Hands in his pockets, deep, playing with the lint at the bottom. people looked at him, he looked at the floor. Nervous? Not quite, but angry? Absolutely. He was always angry. His knuckles were white, veins and tendons rising toward the flickering ceiling lights. He keeps his anger to himself. Inside himself. His explosions are epic, natural disasters.
~
I remember the last time, with him, his father and me. There was so much yelling. The screams like thunder. The punch happened quick as lightening. Just a flash. His father lay on the floor, moaning, clutching his face. His knuckles were white then too. They soon turned to bruises, yellow and red and purple.
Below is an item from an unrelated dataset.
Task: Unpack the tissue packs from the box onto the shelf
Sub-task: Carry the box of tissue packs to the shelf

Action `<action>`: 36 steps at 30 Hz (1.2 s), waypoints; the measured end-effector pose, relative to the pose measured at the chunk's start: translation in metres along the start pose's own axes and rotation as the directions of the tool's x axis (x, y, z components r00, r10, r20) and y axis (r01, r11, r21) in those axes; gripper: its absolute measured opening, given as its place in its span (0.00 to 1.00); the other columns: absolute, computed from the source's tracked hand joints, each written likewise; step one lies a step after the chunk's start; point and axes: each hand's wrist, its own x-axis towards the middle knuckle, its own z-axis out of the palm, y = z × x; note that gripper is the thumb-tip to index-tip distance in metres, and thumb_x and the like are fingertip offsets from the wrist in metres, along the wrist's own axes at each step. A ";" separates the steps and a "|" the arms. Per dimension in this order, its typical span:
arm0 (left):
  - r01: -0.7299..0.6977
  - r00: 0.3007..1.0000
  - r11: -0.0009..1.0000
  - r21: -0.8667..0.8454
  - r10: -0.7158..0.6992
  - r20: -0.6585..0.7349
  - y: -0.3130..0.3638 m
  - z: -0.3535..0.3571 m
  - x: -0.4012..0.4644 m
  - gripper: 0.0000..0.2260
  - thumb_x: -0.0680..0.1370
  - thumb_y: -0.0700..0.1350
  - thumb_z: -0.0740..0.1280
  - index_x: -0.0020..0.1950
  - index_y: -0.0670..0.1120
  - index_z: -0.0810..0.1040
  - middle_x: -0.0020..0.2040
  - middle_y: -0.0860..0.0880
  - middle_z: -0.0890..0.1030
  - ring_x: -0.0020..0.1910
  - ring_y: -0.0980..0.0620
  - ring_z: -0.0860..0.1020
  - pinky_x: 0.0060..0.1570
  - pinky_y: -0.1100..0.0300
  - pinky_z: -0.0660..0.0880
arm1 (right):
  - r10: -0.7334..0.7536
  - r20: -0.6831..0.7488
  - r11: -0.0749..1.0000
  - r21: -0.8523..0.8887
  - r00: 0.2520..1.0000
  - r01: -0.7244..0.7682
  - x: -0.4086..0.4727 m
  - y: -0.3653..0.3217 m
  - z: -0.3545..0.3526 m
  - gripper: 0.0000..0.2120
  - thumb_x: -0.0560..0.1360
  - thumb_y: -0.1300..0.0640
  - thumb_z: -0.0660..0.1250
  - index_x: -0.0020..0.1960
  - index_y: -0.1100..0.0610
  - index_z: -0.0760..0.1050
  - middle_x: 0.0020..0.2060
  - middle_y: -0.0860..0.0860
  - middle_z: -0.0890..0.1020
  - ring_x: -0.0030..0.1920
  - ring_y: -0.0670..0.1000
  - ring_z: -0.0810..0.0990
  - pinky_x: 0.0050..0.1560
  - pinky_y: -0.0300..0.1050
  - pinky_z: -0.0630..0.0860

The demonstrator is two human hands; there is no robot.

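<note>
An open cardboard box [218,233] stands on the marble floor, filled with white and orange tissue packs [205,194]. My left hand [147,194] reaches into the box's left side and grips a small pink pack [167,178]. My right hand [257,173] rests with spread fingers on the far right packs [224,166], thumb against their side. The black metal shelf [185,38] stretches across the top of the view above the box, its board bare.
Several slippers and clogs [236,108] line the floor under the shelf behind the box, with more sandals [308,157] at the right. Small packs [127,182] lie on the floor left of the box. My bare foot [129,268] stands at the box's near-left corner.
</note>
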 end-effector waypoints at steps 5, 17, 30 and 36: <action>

It was sickly beautiful...As were most things about him. His smile.
~
A dark, sad smile. His face lifted toward the window, a child passed, their eyes connected...held...the child broke the connection first. His hands relaxed, just for a second, but you could almost HEAR the blood rushing back to his fingertips. You would have thought it hurt, but he showed no sign of feeling anything. He turned his eyes to me, deep brown shining golden under the yellow lights.
~
He was so scared. You could see the lines around his eyes, like those of an old man with history like textbooks. And I missed him, in that moment, more than the numerous times he was gone, because in his eyes he was lost. The same look, in his eyes, as when we were children. The moment his mother walked out the door, not a glance back or a 'goodbye'. Just a little finger wave, as if she were simply heading out to the store for an hour. Yet, with no intention of returning. The hollows of his cheeks have deepened since then, and there was now the shadows of hair along his jaw. As well as a matching amount of scars scattered across his face like freckles.
~
I stood when everyone else did, the prayers said, and followed his family out. My dress trailing along dirty gravel and muddy grass. Behind me they lowered his body into the deep trench in the ground. That was the last time I saw him.